Dünyaya Kuzey Kore TV'sinden bakmanın rahatlığı
Bazen şüphelenmiyor değilim; Ankara'da Kuzey Kore televizyonunu fazla izleyen birileri, iktidarı yanıltıyor olmasın diye.
Biz metroyu yeniden icat ederken Paris'te tavanı akan döküntü metro...
Bizi iktidardakiler doyururken aç ve açıkta sürünen Almanlarla İngilizler...
Bankalarda uçuşa geçtiği halde çok şükür kağıt üstünde baş aşağı düşen faiz...
Faiz düşürerek enflasyonun dizginlenebileceğine hak vermeye, bizi örnek almaya başlayan ama kendisi tam tersini yapan bir dünya...
Dünyayı ezen enflasyonun önce boynunu ve sonra belini hamdolsun kıran bir harikalar diyarı Türkiye...
Ambargo altındaki Rusya'nın savaşından etkilenip Rusya'dan bile çok pahalılaşan ekonomimizin, sokakta hissedilmeyen mucizevî başarıları...
Cumhurbaşkanlığı Külliyesi'nin büyüklüğünü takdir edebilen, bir 'aferin'ini esirgemeyen Avrupa ile ABD'nin; topraktan ham çıkarıp koyduğunuzda maşallah işlenmiş gibi hemen traktör çalıştıran petrol keşfimize çıldırması...
Bizi çekemeyip kıskandığı için çatlaya patlaya TOGG'la Türkiye Yüzyılı'nı durdurmaya çırpınan düşman Batı...
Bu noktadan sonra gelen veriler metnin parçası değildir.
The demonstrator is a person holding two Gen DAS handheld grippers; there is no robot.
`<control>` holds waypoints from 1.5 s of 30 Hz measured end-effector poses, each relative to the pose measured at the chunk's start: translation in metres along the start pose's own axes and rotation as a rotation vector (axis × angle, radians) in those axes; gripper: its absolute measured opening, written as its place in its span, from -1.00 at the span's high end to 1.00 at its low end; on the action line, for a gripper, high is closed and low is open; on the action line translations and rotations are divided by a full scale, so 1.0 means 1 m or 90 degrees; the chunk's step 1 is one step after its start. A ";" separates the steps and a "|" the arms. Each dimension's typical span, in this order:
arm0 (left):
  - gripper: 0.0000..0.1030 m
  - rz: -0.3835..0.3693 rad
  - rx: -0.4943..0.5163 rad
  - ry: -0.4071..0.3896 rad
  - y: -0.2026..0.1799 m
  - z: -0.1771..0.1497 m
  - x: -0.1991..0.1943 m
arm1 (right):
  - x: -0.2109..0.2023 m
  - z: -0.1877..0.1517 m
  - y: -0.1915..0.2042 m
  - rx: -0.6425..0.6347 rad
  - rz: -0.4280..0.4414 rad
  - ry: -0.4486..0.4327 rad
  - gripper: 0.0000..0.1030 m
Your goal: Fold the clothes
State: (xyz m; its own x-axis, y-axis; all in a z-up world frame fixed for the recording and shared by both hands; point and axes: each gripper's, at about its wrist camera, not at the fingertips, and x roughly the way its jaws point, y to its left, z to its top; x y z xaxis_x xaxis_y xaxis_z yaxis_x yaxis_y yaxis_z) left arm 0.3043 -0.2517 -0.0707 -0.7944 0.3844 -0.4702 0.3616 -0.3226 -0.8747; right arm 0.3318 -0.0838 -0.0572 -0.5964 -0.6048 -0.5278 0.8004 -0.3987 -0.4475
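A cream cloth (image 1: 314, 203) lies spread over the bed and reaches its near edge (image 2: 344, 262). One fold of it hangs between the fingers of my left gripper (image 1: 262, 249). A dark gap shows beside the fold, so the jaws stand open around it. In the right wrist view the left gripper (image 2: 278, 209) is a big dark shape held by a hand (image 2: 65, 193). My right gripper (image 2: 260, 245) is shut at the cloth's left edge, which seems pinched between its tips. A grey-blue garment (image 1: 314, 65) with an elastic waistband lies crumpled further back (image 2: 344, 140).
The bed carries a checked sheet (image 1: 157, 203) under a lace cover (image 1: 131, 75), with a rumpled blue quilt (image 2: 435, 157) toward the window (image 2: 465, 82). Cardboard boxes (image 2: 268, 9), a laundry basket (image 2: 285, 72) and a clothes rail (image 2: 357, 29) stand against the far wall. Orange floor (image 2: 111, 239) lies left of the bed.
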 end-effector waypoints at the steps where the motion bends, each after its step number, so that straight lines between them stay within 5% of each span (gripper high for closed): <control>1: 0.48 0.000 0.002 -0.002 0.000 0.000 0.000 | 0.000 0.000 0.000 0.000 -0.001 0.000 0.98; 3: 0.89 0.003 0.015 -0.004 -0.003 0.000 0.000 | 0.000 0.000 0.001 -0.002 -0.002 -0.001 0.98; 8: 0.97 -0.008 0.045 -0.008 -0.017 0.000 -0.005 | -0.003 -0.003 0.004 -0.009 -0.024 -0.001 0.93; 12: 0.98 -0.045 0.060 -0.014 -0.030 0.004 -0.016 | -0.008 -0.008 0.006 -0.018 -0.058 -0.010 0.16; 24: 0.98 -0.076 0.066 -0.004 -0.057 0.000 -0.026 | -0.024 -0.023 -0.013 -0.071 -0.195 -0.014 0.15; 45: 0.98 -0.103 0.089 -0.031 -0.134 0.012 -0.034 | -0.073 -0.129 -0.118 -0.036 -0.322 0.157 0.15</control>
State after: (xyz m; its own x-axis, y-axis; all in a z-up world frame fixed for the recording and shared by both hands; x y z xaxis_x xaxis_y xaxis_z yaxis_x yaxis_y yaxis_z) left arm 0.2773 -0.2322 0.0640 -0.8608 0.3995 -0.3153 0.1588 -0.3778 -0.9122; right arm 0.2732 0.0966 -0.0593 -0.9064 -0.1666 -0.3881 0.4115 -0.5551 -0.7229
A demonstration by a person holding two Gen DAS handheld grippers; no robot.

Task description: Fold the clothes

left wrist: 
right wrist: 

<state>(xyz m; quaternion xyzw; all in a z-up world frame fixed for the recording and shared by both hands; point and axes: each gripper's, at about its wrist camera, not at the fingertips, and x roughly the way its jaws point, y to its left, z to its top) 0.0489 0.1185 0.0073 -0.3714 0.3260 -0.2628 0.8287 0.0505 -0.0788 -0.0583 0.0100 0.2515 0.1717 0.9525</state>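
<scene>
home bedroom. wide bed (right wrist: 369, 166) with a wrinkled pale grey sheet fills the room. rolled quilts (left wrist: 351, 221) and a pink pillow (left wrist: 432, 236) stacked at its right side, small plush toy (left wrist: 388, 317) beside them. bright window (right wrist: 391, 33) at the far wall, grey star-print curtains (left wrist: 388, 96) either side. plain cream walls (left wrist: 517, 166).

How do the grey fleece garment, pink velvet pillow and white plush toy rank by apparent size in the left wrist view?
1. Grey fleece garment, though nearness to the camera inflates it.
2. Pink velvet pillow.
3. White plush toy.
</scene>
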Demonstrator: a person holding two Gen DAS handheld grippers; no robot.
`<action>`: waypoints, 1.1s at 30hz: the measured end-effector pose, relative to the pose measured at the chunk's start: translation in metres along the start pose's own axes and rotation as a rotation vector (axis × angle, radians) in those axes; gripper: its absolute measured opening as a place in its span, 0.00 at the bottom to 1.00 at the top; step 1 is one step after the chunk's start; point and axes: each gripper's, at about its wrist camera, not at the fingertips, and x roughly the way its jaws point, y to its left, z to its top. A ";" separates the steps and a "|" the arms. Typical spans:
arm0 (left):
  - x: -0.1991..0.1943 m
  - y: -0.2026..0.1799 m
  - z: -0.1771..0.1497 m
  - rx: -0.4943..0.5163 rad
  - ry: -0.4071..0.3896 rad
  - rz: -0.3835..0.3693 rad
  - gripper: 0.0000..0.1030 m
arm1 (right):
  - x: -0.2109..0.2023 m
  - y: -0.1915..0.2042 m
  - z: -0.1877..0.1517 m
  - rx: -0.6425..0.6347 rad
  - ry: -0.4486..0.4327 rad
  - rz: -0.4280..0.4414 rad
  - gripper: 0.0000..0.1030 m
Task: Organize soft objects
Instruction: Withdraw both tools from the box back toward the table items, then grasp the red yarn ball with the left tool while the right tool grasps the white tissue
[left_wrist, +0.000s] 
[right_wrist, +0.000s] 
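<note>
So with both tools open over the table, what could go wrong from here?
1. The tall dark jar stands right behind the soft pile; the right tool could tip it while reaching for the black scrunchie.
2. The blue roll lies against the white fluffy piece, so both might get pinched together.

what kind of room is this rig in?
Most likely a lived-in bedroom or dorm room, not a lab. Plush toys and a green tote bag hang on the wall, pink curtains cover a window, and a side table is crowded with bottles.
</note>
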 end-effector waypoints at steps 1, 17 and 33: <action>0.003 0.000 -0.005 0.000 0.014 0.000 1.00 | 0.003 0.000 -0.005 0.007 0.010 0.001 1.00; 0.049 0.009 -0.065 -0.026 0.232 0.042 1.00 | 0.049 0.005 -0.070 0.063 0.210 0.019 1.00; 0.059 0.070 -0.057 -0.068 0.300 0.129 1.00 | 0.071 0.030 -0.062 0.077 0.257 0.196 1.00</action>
O Batı'ya inat, bizi hayrına sevip hiç kıskanmayarak, bilakis güçlü ve tam bağımsız bir Türkiye isteyen dost Rusya ile Orta Doğu'nun babacan para babaları...
Terör tehdidi gerekçesiyle İstanbul'da Batılı bazı başkonsoloslukların kapatılmasına, Dışişleri ile İçişleri bakanlarımızın birbirini çürüten zıt tepkiler verebilmesi... Dışişleri Bakanı, bizle paylaşmadan adım attıkları için Batılılara kızarken haberdar olmadığımızı söylediği güvenlik istihbaratının, bir gün önce İçişleri Bakanı'nca ifşa edilebilmesi... Batılı ajanın adından ve istihbaratı nasıl topladığından yakaladığımız ve tutukladığımız şüpheli sayısına kadar her şeyi bildiğimizi, İçişleri Bakanı'nın adetâ doğrularcasına paylaşabilmesi... Fakat hâlâ öyle bir terör tehdidi hiç yokmuş da Türkiye'ye uyduruk bir habaneyle operasyon çekiyorlarmış gibi gösterilip suçlanabilmeleri... Bunun da tek başlı sistemin başarı hanesine yazılabilmesi...
Ve benzeri nice siyah-beyaz haberler, bu çağda başka nereden çıkıyor olabilir?
Dünyayla ilgili haberleri, kapalı devre yayın yapan devlet televizyonundan almak, Kuzey Korelileri mutlu tutuyor.
Kafaları rahat, karışmıyor. Gerçek, siyahla beyaz kadar net onlar için. Kendileri, tozpembe bir yeryüzü cennetinde yaşarken dünyanın geri kalanı, kötü yöneticiler yüzünden cehennemde can çekişiyor.
Sovyetler zamanında, Ruslar da işte böyle konforlu yaşayıp gidiyordu.
Pop grubu Eurythmics’in Dave Stewart'ı, son Sovyet lideri Gorbaçov’dan dinlemişti.
Sovyet halkını, acı gerçeklere uyandıran gelişmelerden biri, Dallas dizisiyle tanışmalarıydı.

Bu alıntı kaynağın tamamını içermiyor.